• Problem description
The answer must match the material word for word, with every line included.

===== Dataset content

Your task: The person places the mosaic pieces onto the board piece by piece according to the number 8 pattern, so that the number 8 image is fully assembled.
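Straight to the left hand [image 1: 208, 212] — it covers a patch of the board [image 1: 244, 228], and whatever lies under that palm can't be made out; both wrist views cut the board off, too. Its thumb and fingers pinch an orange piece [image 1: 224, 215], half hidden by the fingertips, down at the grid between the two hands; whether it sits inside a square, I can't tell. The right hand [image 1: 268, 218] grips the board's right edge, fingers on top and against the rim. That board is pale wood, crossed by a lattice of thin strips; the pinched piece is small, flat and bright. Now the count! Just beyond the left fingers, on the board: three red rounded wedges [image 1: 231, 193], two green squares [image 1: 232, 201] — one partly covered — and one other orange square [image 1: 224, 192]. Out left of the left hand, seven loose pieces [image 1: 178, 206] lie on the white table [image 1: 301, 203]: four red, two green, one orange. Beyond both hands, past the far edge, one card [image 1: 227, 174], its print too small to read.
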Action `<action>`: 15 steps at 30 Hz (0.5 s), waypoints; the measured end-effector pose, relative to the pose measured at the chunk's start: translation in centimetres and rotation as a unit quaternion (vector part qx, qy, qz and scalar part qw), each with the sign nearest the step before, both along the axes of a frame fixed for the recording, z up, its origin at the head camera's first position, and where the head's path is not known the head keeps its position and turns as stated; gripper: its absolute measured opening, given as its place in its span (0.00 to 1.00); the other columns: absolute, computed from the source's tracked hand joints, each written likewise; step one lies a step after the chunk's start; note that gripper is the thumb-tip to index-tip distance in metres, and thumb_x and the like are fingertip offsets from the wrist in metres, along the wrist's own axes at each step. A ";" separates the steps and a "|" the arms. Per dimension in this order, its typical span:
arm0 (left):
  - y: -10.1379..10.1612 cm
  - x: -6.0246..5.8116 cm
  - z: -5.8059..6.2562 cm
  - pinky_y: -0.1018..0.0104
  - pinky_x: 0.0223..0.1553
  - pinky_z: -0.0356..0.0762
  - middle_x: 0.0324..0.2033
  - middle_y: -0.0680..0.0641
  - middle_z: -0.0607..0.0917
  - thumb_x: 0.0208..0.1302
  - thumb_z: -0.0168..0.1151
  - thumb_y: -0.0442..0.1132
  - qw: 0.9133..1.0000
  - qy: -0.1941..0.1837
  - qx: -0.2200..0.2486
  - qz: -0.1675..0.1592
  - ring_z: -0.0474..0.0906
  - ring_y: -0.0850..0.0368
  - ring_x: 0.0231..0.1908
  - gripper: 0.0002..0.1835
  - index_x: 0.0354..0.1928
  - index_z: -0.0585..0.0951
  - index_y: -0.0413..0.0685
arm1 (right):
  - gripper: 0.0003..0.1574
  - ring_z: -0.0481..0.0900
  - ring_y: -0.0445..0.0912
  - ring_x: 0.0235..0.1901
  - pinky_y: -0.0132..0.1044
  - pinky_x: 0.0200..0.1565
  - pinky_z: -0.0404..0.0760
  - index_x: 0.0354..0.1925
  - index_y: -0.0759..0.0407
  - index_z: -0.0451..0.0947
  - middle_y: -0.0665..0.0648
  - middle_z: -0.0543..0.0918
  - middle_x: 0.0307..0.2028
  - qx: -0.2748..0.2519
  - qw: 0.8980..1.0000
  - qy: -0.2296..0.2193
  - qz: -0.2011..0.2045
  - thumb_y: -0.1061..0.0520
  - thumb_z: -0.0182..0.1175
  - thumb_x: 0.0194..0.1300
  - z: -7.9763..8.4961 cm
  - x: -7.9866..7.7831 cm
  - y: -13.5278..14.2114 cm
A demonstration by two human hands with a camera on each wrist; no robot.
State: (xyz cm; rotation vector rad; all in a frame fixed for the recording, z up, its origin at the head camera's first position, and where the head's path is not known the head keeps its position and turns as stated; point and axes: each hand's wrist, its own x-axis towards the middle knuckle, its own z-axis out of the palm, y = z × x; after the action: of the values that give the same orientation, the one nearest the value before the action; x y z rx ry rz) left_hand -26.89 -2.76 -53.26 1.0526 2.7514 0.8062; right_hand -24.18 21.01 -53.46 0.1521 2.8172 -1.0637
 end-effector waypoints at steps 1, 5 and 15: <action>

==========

• Response
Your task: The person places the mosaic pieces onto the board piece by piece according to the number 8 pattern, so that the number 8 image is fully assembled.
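Straight to the left hand [image 1: 208, 212] — it covers a patch of the board [image 1: 244, 228], and whatever lies under that palm can't be made out; both wrist views cut the board off, too. Its thumb and fingers pinch an orange piece [image 1: 224, 215], half hidden by the fingertips, down at the grid between the two hands; whether it sits inside a square, I can't tell. The right hand [image 1: 268, 218] grips the board's right edge, fingers on top and against the rim. That board is pale wood, crossed by a lattice of thin strips; the pinched piece is small, flat and bright. Now the count! Just beyond the left fingers, on the board: three red rounded wedges [image 1: 231, 193], two green squares [image 1: 232, 201] — one partly covered — and one other orange square [image 1: 224, 192]. Out left of the left hand, seven loose pieces [image 1: 178, 206] lie on the white table [image 1: 301, 203]: four red, two green, one orange. Beyond both hands, past the far edge, one card [image 1: 227, 174], its print too small to read.
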Action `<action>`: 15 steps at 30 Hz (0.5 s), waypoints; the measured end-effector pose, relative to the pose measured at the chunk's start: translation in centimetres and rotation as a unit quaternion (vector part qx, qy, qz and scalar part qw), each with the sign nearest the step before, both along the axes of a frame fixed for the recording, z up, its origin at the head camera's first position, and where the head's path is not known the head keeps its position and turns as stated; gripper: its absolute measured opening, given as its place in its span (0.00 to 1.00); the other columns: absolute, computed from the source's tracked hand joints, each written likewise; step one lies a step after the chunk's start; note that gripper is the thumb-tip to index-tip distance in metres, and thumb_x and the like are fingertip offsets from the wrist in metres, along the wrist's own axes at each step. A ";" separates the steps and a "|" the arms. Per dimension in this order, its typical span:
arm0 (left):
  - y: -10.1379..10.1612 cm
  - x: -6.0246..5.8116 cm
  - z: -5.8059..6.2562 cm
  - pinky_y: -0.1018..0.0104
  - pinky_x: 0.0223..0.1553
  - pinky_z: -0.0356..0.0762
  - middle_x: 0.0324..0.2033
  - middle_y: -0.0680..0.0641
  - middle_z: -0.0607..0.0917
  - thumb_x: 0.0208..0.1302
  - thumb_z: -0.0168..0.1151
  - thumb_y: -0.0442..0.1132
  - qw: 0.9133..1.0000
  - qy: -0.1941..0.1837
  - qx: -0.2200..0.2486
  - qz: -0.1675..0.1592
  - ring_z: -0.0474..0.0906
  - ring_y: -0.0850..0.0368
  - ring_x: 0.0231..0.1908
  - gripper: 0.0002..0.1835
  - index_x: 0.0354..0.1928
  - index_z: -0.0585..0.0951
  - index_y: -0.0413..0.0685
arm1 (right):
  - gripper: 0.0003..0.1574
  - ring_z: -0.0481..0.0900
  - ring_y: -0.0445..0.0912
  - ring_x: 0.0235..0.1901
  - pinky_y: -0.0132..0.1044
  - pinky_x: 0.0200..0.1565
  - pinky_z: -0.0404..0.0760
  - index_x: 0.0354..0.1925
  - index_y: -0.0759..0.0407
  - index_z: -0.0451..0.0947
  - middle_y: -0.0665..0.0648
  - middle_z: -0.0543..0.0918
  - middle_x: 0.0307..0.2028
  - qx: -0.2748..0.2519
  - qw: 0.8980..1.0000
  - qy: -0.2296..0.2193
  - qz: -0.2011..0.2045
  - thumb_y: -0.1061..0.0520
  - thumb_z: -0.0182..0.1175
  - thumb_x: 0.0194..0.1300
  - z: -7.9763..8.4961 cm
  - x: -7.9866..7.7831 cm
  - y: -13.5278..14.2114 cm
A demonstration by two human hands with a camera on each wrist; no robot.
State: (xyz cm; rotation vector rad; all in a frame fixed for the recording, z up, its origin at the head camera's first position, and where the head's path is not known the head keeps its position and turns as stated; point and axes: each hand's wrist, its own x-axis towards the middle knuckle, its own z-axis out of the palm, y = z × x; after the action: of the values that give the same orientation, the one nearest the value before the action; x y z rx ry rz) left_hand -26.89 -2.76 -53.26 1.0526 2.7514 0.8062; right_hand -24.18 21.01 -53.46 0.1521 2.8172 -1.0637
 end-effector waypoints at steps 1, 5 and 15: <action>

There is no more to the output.